What to work on:
Search the data for "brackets" and copy every matching line.

Records drawn from a dataset:
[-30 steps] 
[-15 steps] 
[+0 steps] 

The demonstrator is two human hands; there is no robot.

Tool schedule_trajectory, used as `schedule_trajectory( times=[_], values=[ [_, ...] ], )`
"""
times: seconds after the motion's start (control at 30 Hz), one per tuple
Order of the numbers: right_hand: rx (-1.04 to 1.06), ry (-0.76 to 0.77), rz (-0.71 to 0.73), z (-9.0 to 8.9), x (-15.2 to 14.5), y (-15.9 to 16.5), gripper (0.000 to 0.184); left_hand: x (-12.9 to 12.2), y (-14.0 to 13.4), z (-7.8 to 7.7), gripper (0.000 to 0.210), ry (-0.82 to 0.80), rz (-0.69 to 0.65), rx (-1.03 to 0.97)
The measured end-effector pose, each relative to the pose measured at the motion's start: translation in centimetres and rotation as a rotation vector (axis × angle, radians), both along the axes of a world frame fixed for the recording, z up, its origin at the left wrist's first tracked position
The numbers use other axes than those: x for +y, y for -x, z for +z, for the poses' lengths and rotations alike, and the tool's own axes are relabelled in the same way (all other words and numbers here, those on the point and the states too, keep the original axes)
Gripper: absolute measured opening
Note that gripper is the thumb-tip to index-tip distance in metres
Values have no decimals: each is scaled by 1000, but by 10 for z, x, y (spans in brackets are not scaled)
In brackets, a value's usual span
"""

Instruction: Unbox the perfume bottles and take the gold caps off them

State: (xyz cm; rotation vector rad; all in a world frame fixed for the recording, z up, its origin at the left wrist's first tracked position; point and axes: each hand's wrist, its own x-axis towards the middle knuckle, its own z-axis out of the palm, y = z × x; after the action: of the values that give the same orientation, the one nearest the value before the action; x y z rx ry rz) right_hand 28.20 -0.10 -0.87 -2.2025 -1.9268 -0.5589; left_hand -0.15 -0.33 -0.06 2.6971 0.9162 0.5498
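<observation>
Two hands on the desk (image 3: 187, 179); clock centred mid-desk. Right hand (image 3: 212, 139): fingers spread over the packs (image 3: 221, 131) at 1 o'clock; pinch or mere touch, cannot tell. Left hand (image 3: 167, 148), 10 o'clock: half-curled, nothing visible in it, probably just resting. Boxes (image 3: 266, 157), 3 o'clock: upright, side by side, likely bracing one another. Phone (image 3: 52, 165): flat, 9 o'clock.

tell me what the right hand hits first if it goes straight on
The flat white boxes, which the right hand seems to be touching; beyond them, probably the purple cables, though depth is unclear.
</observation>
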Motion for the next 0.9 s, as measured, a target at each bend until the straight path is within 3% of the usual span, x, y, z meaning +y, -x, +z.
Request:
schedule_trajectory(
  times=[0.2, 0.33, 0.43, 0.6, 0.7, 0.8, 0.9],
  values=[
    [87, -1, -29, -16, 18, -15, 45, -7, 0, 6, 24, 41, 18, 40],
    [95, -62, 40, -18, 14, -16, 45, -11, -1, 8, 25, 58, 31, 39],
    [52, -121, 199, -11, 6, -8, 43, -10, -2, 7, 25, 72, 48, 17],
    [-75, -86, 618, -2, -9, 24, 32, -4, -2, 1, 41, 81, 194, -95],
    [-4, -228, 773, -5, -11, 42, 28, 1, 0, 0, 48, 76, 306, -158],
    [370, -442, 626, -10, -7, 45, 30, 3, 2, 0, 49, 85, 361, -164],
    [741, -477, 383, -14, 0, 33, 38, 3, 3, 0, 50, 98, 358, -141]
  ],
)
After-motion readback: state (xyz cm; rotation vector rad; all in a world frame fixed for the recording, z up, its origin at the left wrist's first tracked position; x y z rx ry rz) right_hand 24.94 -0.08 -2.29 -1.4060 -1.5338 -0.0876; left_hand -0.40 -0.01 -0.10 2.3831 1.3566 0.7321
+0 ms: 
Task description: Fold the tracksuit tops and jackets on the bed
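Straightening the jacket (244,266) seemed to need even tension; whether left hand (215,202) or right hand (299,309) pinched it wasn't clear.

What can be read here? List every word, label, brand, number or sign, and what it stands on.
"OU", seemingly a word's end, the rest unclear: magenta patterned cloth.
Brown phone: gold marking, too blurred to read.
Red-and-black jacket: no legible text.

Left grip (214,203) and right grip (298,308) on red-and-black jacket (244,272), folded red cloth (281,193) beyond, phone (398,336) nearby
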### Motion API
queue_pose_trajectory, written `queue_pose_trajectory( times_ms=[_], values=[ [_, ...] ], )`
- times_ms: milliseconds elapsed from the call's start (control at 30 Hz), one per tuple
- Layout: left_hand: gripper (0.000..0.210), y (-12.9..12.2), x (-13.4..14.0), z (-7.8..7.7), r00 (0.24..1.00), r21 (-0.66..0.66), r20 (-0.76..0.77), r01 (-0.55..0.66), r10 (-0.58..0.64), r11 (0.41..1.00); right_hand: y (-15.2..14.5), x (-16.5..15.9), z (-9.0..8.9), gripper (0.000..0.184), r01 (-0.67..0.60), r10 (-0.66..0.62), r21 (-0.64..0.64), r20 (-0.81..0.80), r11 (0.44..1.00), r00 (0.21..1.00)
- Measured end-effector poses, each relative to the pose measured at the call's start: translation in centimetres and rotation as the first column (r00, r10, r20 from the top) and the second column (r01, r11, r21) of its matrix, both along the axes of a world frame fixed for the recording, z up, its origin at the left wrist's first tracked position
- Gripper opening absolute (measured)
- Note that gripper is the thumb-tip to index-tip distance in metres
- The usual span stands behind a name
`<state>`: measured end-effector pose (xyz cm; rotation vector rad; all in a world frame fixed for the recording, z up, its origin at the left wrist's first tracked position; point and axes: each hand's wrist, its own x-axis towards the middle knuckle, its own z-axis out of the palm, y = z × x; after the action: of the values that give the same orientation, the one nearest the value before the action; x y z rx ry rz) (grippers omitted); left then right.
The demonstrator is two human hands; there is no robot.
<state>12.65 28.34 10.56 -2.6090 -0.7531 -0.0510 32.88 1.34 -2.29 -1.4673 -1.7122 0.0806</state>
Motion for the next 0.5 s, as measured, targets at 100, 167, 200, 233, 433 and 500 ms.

Solution below:
Values have no decimals: each is scaled by 1000, but by 10 for z, x, y (spans in brackets are not scaled)
In brackets, a value's usual span

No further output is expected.